§ **Brief**: Lines containing the word "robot" are to be copied from the data below.
**** Task inputs ****
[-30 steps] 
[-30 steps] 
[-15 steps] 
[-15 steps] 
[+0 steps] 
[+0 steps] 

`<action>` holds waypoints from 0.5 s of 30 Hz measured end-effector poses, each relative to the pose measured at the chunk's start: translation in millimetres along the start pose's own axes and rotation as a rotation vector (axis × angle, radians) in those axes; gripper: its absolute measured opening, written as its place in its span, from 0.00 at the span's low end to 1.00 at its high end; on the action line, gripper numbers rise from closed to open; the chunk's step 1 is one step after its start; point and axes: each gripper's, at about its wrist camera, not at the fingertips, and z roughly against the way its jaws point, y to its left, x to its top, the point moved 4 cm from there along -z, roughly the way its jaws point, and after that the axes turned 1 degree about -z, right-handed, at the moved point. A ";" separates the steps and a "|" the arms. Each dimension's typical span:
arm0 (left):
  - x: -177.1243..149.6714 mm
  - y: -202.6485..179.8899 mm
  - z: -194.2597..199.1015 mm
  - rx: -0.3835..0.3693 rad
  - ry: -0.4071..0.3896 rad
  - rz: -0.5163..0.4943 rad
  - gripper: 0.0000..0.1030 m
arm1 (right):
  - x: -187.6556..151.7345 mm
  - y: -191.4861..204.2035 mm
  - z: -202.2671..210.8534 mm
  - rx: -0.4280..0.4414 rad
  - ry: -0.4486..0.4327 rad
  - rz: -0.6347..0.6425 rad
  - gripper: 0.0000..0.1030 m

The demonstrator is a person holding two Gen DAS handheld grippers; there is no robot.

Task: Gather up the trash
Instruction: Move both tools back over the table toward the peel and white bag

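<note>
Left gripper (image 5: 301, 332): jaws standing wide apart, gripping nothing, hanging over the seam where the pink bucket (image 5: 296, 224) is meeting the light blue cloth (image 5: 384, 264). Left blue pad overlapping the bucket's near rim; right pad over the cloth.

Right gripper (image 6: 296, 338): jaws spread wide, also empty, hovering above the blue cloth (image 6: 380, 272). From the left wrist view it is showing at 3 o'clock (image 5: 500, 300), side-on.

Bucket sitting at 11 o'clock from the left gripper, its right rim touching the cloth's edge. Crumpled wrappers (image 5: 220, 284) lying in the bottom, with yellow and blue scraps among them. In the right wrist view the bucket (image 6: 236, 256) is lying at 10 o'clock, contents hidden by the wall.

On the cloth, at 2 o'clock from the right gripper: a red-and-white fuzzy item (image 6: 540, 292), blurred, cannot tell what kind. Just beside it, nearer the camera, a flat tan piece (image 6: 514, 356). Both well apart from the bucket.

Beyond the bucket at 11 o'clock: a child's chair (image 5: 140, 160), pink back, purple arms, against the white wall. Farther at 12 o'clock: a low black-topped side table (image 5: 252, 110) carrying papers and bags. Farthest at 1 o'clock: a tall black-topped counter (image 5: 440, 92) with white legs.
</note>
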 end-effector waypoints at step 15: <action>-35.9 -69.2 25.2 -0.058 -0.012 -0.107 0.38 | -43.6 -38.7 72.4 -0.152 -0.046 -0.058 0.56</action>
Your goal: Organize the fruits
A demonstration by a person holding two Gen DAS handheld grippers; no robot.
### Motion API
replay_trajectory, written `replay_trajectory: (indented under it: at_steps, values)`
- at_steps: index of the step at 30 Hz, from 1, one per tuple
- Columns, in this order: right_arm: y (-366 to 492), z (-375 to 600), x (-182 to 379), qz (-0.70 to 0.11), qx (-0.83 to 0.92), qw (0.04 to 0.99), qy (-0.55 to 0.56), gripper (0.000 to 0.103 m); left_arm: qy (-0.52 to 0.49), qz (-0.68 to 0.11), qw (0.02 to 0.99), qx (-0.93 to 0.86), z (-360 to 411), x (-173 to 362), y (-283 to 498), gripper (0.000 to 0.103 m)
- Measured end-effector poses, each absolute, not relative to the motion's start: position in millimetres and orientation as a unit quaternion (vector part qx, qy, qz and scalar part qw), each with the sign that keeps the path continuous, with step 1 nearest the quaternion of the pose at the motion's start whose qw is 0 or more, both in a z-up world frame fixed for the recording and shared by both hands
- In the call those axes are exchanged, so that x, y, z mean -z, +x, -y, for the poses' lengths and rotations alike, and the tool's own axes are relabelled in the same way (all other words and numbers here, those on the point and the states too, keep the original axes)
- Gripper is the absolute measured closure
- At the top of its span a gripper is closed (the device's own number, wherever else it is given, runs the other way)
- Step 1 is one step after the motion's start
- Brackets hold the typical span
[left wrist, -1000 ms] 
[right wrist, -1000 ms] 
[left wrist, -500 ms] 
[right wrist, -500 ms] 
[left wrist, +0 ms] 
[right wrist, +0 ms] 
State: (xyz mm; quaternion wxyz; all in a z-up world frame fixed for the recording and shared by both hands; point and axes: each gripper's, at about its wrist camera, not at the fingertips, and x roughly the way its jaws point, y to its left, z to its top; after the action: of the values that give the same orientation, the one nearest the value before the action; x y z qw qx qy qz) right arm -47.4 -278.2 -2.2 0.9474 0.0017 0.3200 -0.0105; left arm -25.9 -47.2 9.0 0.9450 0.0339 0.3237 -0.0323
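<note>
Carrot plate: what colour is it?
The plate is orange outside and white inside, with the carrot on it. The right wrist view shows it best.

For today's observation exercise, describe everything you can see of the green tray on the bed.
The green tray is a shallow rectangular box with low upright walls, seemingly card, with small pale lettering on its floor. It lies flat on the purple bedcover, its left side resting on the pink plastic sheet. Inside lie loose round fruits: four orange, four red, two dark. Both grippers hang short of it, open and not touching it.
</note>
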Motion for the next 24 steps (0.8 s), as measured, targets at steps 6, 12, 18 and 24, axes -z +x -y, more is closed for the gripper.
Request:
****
§ **Result of this exercise**:
The demonstrator is a person holding two Gen DAS handheld grippers; there is no robot.
A demonstration by a person holding two Gen DAS handheld grippers; no robot.

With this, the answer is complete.